Microsoft and others have tried this before, but never with an OS like Windows 8 so not really fair to compare. I think they have a huge opportunity over Apple at the moment, they have unified the interfaces on all their devices, and familiarity and application sharing will be beneficial overall for the ecosystem. So long as the interface is good enough for a tablet OS then they are ahead in terms of strategic technical direction of unifying the platforms. This is something Apple probably won't or possibly can't do between iPad, Phone and Desktop. The new hardware out there is simply amazing, computers no longer need to have a keyboard, but the keyboard can be used to make an ultra book, or extend the battery life of the removable screen/tablet.

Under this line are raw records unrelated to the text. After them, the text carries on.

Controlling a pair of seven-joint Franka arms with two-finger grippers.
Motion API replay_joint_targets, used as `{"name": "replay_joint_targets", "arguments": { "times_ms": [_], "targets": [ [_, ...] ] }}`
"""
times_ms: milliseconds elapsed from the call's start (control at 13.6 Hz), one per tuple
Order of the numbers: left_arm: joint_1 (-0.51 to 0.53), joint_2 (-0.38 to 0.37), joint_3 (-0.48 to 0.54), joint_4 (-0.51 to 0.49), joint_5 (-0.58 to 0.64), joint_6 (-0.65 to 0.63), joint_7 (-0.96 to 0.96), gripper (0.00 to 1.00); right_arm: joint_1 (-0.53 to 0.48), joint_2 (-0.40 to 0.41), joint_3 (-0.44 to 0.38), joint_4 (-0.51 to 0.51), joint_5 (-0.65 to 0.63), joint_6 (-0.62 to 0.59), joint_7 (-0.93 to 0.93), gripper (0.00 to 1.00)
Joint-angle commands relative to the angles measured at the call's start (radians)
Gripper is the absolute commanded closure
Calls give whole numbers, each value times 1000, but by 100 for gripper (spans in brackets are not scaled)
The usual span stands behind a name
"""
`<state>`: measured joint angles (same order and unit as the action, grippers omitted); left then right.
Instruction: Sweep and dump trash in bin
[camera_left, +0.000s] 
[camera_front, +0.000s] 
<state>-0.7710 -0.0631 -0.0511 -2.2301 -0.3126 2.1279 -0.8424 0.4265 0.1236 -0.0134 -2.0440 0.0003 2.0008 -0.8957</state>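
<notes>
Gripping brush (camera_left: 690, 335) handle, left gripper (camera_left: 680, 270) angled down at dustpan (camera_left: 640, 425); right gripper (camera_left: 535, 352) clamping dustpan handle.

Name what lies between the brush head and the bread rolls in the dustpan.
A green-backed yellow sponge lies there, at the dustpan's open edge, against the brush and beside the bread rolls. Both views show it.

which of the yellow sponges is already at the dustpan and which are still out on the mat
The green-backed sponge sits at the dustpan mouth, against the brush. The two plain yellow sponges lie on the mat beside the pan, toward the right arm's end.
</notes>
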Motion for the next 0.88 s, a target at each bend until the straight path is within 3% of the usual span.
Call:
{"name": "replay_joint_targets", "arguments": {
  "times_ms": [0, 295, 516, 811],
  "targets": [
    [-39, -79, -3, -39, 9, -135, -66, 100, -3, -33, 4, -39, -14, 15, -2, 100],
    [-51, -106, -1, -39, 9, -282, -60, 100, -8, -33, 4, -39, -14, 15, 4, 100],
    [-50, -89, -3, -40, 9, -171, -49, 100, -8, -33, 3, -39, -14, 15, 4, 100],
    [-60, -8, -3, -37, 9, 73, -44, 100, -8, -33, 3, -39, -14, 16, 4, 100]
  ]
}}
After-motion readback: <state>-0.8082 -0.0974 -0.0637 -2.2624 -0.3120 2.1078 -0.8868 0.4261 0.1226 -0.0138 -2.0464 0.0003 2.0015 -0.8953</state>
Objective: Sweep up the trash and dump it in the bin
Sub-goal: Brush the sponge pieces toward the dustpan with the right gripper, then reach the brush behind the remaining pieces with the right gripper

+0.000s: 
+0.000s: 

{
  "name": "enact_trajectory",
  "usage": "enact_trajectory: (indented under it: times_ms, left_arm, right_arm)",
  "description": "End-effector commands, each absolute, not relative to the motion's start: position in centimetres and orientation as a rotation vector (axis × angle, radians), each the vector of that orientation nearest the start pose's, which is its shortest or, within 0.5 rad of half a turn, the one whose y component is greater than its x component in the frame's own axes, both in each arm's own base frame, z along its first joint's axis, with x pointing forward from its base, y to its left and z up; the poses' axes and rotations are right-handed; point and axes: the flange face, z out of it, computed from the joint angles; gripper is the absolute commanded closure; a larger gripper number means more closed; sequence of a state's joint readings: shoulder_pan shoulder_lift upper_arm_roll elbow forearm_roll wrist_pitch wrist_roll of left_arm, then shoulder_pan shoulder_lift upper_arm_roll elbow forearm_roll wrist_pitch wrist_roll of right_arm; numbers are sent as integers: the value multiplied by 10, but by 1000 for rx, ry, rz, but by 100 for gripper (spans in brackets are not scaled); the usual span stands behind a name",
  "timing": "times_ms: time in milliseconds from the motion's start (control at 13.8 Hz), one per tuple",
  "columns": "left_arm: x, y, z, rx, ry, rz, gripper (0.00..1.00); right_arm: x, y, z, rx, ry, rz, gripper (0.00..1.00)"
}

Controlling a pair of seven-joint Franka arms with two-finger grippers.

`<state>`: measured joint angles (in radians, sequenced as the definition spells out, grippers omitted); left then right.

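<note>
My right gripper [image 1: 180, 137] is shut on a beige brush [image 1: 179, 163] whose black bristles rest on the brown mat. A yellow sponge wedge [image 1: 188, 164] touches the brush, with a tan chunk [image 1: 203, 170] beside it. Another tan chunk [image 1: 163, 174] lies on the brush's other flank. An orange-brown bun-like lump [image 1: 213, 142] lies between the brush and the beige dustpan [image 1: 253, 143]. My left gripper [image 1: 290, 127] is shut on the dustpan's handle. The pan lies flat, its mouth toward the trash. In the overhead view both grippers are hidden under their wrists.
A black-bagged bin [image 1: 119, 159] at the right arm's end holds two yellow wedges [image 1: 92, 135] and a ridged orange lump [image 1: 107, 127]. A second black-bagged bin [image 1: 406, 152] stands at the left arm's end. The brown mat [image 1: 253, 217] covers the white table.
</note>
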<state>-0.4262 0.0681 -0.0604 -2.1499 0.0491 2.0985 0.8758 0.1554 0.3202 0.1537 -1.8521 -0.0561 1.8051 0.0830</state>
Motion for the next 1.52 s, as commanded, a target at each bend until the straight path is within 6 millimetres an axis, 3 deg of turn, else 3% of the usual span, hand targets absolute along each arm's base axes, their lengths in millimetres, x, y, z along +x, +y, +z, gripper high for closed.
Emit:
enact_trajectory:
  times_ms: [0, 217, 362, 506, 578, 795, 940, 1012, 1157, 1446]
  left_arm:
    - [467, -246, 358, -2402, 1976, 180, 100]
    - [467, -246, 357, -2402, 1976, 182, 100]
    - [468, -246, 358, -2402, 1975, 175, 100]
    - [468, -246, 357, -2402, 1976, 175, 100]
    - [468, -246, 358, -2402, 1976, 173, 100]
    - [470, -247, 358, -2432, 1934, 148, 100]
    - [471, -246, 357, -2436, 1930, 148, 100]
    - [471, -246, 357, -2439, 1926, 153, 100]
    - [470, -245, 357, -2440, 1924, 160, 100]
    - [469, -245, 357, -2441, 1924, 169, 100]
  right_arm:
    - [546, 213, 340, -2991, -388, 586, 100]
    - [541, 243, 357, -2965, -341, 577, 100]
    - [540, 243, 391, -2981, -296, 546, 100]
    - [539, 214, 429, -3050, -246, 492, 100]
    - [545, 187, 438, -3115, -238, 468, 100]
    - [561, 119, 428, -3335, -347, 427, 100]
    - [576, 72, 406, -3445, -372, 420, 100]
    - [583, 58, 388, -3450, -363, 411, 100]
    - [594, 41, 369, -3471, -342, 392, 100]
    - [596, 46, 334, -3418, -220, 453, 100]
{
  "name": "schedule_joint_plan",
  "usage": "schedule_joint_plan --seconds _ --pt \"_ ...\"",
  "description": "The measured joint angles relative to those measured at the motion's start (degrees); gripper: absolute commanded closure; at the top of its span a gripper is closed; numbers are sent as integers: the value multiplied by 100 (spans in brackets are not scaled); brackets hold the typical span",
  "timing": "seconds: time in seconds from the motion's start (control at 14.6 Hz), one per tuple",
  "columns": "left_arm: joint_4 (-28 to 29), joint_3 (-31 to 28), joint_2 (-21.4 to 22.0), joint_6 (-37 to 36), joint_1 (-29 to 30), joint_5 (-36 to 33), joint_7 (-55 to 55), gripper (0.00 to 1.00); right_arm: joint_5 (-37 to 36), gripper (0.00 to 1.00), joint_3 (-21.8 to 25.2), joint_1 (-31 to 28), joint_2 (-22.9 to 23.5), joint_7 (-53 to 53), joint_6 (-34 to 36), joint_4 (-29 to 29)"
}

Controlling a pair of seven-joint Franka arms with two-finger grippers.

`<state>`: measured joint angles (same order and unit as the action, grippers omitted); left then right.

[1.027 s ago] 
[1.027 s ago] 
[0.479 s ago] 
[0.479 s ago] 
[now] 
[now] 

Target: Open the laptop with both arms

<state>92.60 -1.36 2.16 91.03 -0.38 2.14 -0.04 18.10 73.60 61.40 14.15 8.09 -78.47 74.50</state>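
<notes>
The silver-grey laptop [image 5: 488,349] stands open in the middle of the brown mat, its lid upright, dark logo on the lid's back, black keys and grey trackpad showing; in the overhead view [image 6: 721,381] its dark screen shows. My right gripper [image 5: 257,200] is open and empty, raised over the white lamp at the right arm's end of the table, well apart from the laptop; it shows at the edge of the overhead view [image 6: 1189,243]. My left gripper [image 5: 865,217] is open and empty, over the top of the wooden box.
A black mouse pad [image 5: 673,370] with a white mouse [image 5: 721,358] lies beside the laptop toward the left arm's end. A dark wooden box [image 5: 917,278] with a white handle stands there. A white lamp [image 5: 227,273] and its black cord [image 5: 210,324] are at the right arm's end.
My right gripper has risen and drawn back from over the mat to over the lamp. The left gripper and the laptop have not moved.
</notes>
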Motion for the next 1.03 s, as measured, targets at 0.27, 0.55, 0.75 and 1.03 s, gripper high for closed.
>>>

What Microsoft has done is not to obsolete iPad, but provide a very good alternative to the iPad, with many hardware solutions to pick and choose from.
I have upgraded my primary laptop to Windows 8, an older laptop and have been using Surface RT over the weekend. The more I use it the more I am liking it, and can't imagine going back to Windows 7 for my own personal use. My review of the Surface RT would definitely be more positive from the Verge's review in many ways. I have some complaints on some of the apps like Music app seems a bit buggy on Surface, but I'm sure they will fix that over time. My biggest complaint is no native app for Amazon music/video, hopefully they will add that. I can still use cloud player but I would prefer to have a native app like they have on the Fire.
As a test I handed Surface to my Wife with the Travel application open which is a very nice application. She didn't even need to be told how to use the thing, it was so natural, and intuitive. Internet explorer is really well done for touch, not a single hint of chrome on the screen, just text unless you use some simple gestures to pull up address bar and quick launch icons.
I think the opportunity that MS has vs Apple is the large Windows base, now rather that translates to those that want a device that is a hybrid of being a laptop, but is really a tablet. I guess we'll see. I think the Pro version coming in Jan has a much better chance of this than the RT version because it will be able to run native windows programs though from the desktop and not the new environment.
I've been using this OS all weekend long and I feel disjointed and disconnected. There isn't any logical flow to the way the OS operates. There are inconsistencies depending on rather you are in the desktop or the new environment.
Overall I like the new setup, but it needs a lot of work and I am sure over time they will tweak it. I think the bottom line is they had to start somewhere and I'll admit is a fair start. I have been reading a lot of the end user reviews on Youtube and many are complaining about the Surface having a lot of lag and taking a long time to load programs. I think much of the loading issues is like any new program until you open it and some of caches it does take longer.
By the way you do realize that with Mountain Lion Apple has melded the desktop environment of OS X to work in many ways like the iOS versions. Everything works in unison with each other. So, I can be on iPhone, iPad, iPod and multiple Mac computers and everything is in perfect sync. Many of the programs like Mail, Reminders, Calendar, Bookmarks, Photo Stream they pretty much all the same across the board. There is even lunchpad, which is a cool start up menu of sorts that you can lunch programs from. Granted these are live tiles. I think both Apple and MS understand that to some degree you need a unified system across mobile and desktop/laptop.. They have just taken different directions on who to get there. I think many in the Windows world would have rather MS do it the way Apple is rather than forcing a whole new environment on them.
Will this new OS energize a rather flat PC sector right now? Another question that I guess we will find out over the next few months.
Just to clarify I think MS did the right thing releasing Windows 8. I just feel they could have done it different and ended up with the same results, without forcing end user to work out of two environments.
The Surface to use is a no brainer if you are just going to IE and other things that in tiles. Its the more elaborate things that will take some getting use too. I mean we gave an iPad to my 94 your old aunt who uses it to Facetime and Text with the grandkids. It would be rather disappointing if your wife would have had issues using the Surface to do the simplest of things.